The disruptive transformation of the public through digitization has led to monopolizing structures on the Internet that make Europe dependent both at an infrastructural level and politically on non-European private and state players. At the same time, these structures undermine our democratic order. To date, the European political response has centered mainly on regulatory action. Such measures, however, are insufficient for the (re-)construction of a European digital public. This book shows how the current crisis could boost our chances of breaking new ground by establishing an independent European Digital Public Space. The contributors are academics, actors from public and non-commercial media, and long-time activists in the field of the Commons. Accordingly, they shed light on the topic from different perspectives.
This book project was realized with financial support from the city of Linz, with funds from the LinzEXPOrt program and with additional financial support from Radio Orange in Vienna and the Austrian Cultural Broadcasting Archive (CBA).

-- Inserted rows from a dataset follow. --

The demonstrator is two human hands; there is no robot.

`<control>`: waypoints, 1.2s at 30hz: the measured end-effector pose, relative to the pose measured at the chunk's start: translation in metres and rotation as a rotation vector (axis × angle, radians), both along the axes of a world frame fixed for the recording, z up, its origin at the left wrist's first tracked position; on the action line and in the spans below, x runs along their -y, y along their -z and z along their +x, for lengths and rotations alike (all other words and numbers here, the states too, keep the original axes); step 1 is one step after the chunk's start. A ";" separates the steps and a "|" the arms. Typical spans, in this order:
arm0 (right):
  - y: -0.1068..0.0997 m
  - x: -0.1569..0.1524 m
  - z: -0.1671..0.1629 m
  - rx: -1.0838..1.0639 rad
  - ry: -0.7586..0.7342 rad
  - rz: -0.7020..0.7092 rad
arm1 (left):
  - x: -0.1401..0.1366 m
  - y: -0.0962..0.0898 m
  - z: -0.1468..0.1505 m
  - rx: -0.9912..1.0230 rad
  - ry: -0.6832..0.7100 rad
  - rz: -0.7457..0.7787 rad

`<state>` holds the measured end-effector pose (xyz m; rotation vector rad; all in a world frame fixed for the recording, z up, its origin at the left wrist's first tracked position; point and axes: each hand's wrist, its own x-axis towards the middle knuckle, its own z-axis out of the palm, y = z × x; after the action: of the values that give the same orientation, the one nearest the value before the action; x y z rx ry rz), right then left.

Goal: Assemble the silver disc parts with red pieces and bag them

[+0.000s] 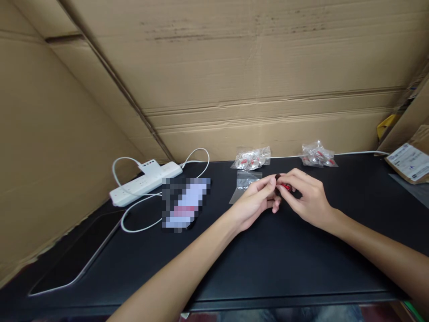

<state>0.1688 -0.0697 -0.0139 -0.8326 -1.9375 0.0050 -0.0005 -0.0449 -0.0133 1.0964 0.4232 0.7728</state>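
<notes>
Both hands meet above the black table [254, 264], right of the middle. Between thumb and fingers my left hand [258, 197] grips a small dark round piece with red on it [285, 187]. My right hand [304, 192] pinches the same piece from the other side, and the fingers partly cover it. Its exact kind cannot be made out. Just behind my left hand lies a clear plastic bag [248, 180], flat on the table. Farther back are two clear packets, a left one [252, 158] and a right one [317, 154], each holding several silvery round pieces with red parts.
At left stand a white power strip [145, 182] with looping white cables and a blurred-out phone-like item [187, 203]. A dark flat panel [78, 252] lies at the left edge. Cardboard walls [254, 67] enclose the back and sides. A labelled package [410, 162] sits far right.
</notes>
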 end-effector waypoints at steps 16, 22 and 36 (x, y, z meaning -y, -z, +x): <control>-0.004 0.002 -0.003 -0.058 0.015 -0.058 | -0.001 -0.002 -0.002 -0.074 -0.080 0.046; -0.005 0.002 -0.004 -0.055 0.026 -0.063 | -0.001 -0.004 -0.002 -0.079 -0.113 0.035; -0.005 0.001 -0.004 -0.116 0.049 -0.190 | 0.000 -0.004 0.000 -0.132 -0.133 0.086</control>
<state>0.1647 -0.0703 -0.0088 -0.9832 -1.8265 0.2066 -0.0008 -0.0448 -0.0097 1.2126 0.5838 0.8446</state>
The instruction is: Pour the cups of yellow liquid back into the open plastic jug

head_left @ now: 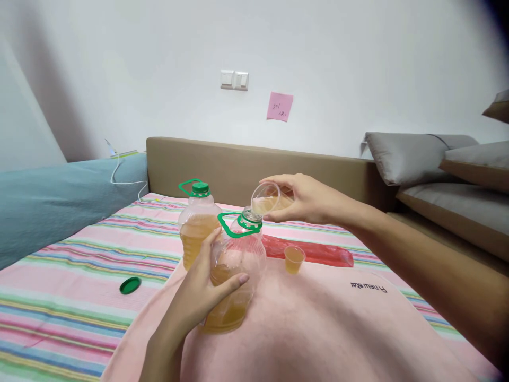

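My left hand is wrapped round the body of a clear plastic jug, which stands uncapped with amber liquid in its lower part and a green handle ring at its neck. Held in my right hand is a clear plastic cup, tipped over the jug's mouth with some amber liquid inside. Behind and to the left stands a second jug, fuller, closed by a green cap. Another small cup of amber liquid sits upright to the right of the uncapped jug.
A loose green cap lies on the striped sheet at left. The pink cloth lies under the uncapped jug, with a red plastic item at its far edge. Grey cushions are stacked at right, before a brown headboard.
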`<state>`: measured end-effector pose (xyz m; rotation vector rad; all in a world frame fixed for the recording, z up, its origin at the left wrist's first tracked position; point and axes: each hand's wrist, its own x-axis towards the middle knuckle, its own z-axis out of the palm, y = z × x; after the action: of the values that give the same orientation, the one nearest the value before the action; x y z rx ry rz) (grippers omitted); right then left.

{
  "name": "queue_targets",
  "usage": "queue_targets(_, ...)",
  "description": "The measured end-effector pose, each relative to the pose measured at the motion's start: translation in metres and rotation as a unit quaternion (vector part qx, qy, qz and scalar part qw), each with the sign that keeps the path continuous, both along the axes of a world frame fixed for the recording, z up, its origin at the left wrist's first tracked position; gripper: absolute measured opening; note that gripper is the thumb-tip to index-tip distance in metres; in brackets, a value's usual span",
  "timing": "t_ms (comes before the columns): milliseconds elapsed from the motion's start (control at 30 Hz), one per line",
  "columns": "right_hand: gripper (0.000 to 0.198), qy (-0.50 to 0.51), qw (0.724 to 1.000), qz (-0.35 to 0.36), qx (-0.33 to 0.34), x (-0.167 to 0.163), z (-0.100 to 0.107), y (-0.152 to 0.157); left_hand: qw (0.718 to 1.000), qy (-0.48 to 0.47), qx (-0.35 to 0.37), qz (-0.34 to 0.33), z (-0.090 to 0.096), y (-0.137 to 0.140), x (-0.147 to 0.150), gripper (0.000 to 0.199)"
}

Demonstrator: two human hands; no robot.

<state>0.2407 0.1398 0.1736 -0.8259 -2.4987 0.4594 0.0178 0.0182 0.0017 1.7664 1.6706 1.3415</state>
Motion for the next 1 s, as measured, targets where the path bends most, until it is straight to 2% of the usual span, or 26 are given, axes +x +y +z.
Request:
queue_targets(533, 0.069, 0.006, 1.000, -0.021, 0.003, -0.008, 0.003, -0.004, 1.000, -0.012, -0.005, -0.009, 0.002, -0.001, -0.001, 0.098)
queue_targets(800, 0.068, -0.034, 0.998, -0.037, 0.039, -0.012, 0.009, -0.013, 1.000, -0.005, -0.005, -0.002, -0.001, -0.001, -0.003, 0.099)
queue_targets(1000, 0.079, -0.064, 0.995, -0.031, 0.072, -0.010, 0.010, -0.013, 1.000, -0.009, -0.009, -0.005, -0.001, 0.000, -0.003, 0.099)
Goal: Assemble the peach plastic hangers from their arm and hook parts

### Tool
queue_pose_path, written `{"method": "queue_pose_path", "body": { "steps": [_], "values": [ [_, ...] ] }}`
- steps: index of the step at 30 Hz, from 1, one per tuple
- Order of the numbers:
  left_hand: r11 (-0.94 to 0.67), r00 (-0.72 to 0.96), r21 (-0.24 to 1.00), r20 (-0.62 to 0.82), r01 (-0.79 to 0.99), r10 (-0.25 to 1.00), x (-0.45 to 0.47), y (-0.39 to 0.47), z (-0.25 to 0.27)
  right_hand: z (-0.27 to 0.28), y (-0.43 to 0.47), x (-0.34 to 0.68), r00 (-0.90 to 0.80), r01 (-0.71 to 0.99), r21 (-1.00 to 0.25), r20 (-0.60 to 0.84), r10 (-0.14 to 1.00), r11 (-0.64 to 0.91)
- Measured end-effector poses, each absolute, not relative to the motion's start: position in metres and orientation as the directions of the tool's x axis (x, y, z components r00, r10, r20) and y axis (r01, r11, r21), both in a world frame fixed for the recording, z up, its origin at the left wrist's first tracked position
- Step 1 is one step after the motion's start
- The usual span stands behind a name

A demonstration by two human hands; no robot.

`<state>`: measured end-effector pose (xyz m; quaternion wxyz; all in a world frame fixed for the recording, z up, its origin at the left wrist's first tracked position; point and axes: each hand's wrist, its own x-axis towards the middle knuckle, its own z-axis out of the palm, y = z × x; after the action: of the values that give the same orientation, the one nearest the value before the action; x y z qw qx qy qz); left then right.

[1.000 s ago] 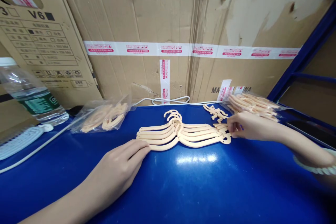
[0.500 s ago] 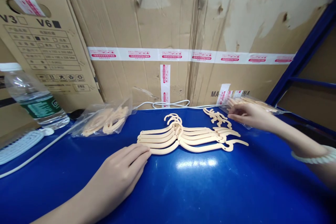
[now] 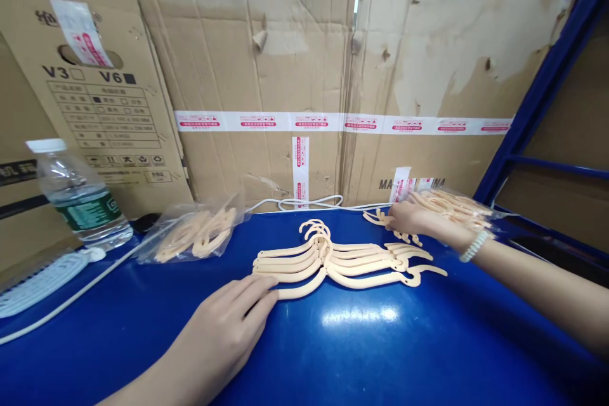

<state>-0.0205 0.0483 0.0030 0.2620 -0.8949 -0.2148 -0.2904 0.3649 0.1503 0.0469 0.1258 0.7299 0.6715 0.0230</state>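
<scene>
Several beige folding clothes hangers (image 3: 290, 263) lie overlapped in a row on the blue table (image 3: 333, 361), their hooks bunched at the middle. My left hand (image 3: 233, 314) is closed on the left tip of the nearest hanger (image 3: 302, 290), thumb and fingers pressed together. At the far right ends of the row, small curved end pieces (image 3: 431, 269) stick out. My right hand (image 3: 409, 217) is over a small pile of loose curved beige pieces (image 3: 373, 218) behind the row. Its fingers are curled down among them, and what the fingertips grip is hidden.
A clear bag of beige parts (image 3: 195, 235) lies back left, another filled bag (image 3: 451, 203) back right. A water bottle (image 3: 85, 203), a light blue hairbrush (image 3: 40, 282) and a white cable (image 3: 80, 292) are at left. Cardboard (image 3: 261, 76) stands behind the table.
My right hand has moved left and down from near the right bag to the loose curved pieces. My left hand stays at the nearest hanger's tip. The view has tilted slightly.
</scene>
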Motion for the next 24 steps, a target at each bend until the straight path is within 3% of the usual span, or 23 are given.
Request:
{"method": "queue_pose_path", "body": {
  "steps": [5, 11, 18, 22, 24],
  "values": [
    [-0.777, 0.746, -0.348, 0.627, 0.525, 0.223, -0.021, 0.048, 0.004, 0.036, 0.148, 0.364, -0.065, 0.971, 0.222, -0.1, 0.993, 0.085],
    [-0.768, 0.743, -0.345, 0.624, 0.539, 0.242, -0.02, 0.048, 0.003, 0.021, 0.158, 0.351, -0.251, 0.943, 0.238, 0.048, 0.967, 0.233],
    [-0.766, 0.748, -0.345, 0.614, 0.542, 0.252, -0.022, 0.049, 0.003, 0.045, 0.16, 0.362, -0.339, 0.932, 0.157, 0.051, 0.939, 0.328],
    [-0.781, 0.749, -0.316, 0.605, 0.538, 0.271, -0.023, 0.05, 0.001, 0.056, 0.129, 0.362, -0.346, 0.938, 0.1, 0.2, 0.917, 0.332],
    [-0.788, 0.732, -0.248, 0.592, 0.564, 0.337, -0.023, 0.048, -0.001, 0.05, 0.105, 0.351, -0.371, 0.928, 0.069, 0.247, 0.895, 0.365]
  ]
}}
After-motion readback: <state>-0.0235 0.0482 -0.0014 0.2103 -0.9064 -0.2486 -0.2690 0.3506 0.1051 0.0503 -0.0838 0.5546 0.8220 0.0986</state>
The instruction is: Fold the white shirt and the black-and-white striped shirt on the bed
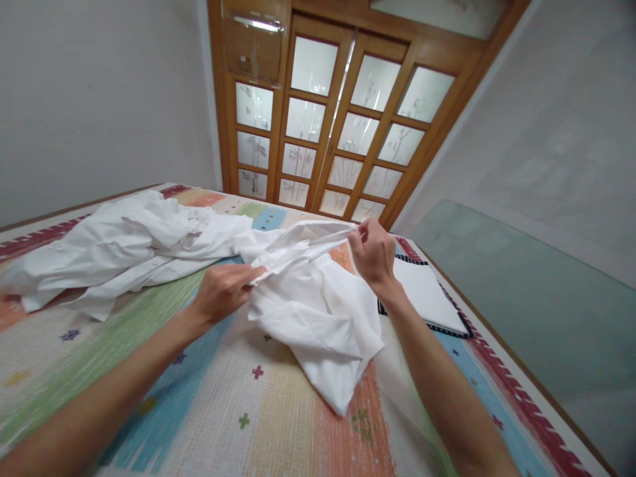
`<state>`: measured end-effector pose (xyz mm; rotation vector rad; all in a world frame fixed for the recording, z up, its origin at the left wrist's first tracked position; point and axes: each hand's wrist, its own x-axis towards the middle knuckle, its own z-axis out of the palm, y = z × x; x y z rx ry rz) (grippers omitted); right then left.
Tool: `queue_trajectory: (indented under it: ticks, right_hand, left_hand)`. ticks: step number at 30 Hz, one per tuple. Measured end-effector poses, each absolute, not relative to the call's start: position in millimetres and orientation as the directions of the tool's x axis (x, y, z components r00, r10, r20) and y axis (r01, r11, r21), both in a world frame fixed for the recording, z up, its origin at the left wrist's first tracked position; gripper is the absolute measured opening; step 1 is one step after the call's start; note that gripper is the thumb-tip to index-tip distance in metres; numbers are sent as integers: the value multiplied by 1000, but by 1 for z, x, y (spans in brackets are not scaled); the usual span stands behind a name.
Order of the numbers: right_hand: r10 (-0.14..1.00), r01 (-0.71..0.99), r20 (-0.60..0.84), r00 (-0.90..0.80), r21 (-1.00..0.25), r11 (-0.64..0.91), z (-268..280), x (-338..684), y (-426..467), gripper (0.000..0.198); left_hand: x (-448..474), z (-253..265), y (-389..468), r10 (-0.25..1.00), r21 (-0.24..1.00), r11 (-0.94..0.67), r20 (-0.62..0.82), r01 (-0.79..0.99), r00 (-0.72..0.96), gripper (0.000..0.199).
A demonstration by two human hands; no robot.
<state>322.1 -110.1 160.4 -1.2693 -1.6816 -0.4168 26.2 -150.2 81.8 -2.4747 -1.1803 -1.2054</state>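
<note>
My left hand (pixel 224 291) is closed on one edge of a crumpled white cloth garment (pixel 318 311), its fingers pinched together. Farther off and to the right, my right hand (pixel 371 250) pinches another part of the same edge. Between the two hands this edge is stretched and lifted, while the rest hangs and lies in folds on the bedspread, ending in a pointed corner towards me. On the left lies a heap of white cloth (pixel 139 232); it touches the garment, and I cannot tell whether the two are joined.
Beneath everything spreads a striped, colourful bedspread (pixel 199 411). A flat white piece with black patterned trim (pixel 427 291) lies to the right, partly behind my right arm. A greenish panel (pixel 527 291) stands along the right wall. Wooden doors with glass panes (pixel 328 112) close the far end.
</note>
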Motion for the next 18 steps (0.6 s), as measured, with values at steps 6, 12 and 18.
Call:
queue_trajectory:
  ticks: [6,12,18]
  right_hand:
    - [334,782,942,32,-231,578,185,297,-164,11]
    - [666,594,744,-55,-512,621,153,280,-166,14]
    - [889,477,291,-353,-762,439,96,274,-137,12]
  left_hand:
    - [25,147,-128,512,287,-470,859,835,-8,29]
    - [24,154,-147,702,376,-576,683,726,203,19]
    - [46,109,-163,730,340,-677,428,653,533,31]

Note about the network graphic used on the cover:
The cover illustrates the first steps in mapping individuals, initiatives, organizations and projects that think, develop and foster new ways of managing European digital media and infrastructures. If you want more details, please visit https://european-network.epics.fyi. There you will also find information on how you can add further data to this project. All information shown was collected via public consultation about these initiatives or during the Public Spaces Conference in March 2021. Michael-Bernhard Zita is collecting and analysing this data as part of his dissertation project and will be glad to receive any additional information.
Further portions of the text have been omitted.